Silicon to Solar: Semiconductor Technology for Renewable Energy
Sherin, CSP, Brian
Global demand for fossil fuels continues to rise as the global economy continues to expand and populations grow. Fossil fuels (e.g., oil, natural gas, and coal) pose several significant challenges, including climate change, local air pollution/health impact, fire safety, economic impact, and geopolitical turmoil. In the U.S., the Department of Energy says fossil fuels accounted for 85.8% of the nation's energy in 2005. After several false starts over the past 30 years, it appears that alternative, renewal energy sources are beginning to gain some traction, although they only currently account for 6% of the U.S. total.
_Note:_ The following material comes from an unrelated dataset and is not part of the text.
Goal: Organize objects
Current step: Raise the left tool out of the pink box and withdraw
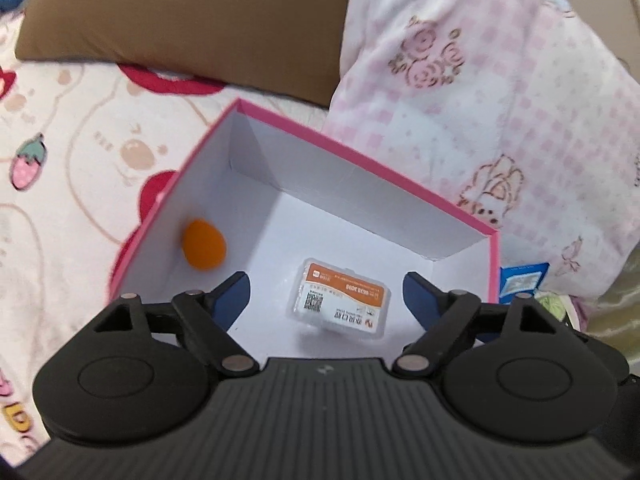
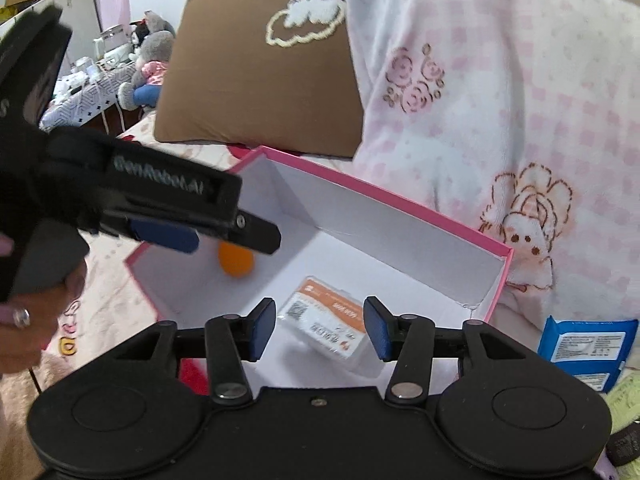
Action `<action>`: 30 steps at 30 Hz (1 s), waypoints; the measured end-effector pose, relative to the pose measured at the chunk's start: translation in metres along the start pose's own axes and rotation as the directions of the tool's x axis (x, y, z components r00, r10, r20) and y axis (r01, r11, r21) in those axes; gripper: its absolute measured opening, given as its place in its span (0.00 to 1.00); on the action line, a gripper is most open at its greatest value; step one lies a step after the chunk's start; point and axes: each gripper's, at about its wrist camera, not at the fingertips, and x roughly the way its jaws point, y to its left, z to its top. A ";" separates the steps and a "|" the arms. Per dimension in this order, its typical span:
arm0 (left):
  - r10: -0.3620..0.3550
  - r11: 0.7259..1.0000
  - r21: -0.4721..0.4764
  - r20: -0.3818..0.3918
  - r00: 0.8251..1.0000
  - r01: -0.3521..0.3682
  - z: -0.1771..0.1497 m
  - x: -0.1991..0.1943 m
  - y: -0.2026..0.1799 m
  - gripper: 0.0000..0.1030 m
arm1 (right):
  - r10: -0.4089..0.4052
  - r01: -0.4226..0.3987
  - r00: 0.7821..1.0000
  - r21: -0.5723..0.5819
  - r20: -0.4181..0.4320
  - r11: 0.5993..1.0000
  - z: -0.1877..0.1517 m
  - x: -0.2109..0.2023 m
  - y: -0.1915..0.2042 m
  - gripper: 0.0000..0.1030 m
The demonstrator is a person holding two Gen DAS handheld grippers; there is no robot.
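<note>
A bed [image 1: 80,128] with a cartoon-print sheet carries everything here. A pink checked blanket [image 1: 500,100] is heaped along its right side, and a brown pillow [image 1: 192,20] lies at its far edge.

Between these sits an open pink box [image 1: 360,156] with white inner walls, turned so that one corner points toward the pillow. Its far right wall runs just beside the blanket. Inside it lie two things, apart from each other. A clear plastic case with an orange label [image 1: 340,300] lies flat on the box floor near the middle toward the near side, its long axis running from the near right toward the far left. An orange ball [image 1: 204,244] rests close against the left wall.

A blue packet [image 2: 584,344] lies on the bed just outside the box's right corner.

The left gripper [image 1: 326,300] hangs above the box with its jaws spread wide and nothing between the pads. The right gripper [image 2: 320,328] is also over the box, jaws partly apart, empty; the case is seen below the gap, untouched.
</note>
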 end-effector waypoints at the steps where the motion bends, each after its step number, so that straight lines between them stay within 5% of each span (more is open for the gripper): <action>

While no one energy source is likely going to be able to replace fossil fuel usage, one technology can be used to directly generate electricity – photovoltaics. Given the similarities in materials and processes between traditional microelectronics and photovoltaic manufacturing, several semiconductor industry companies have begun to move into the industry (Applied Materials, Kyocera, Sharp, Cypress Semiconductor, etc.). Photovoltaic materials include silicon compounds, as well as compound semiconductor materials such as copper indium diselenide (CIS), copper indium gallium diselenide (CGS), gallium arsenide (GaAs) and cadmium telluride (CdTe). The life cycle of photovoltaic materials will pose many similar environmental, safety and health (ESH) issues as seen in the semiconductor industry, as well as some new ones. This paper will present an overview of global energy issues pushing the entry of the semiconductor industry into this related industry, an overview of the manufacturing process, and the ESH (toxic gases, fire safety, etc.) and life cycle issues (e.g., sustainability, product takeback/recycling, etc) associated with the processes and materials.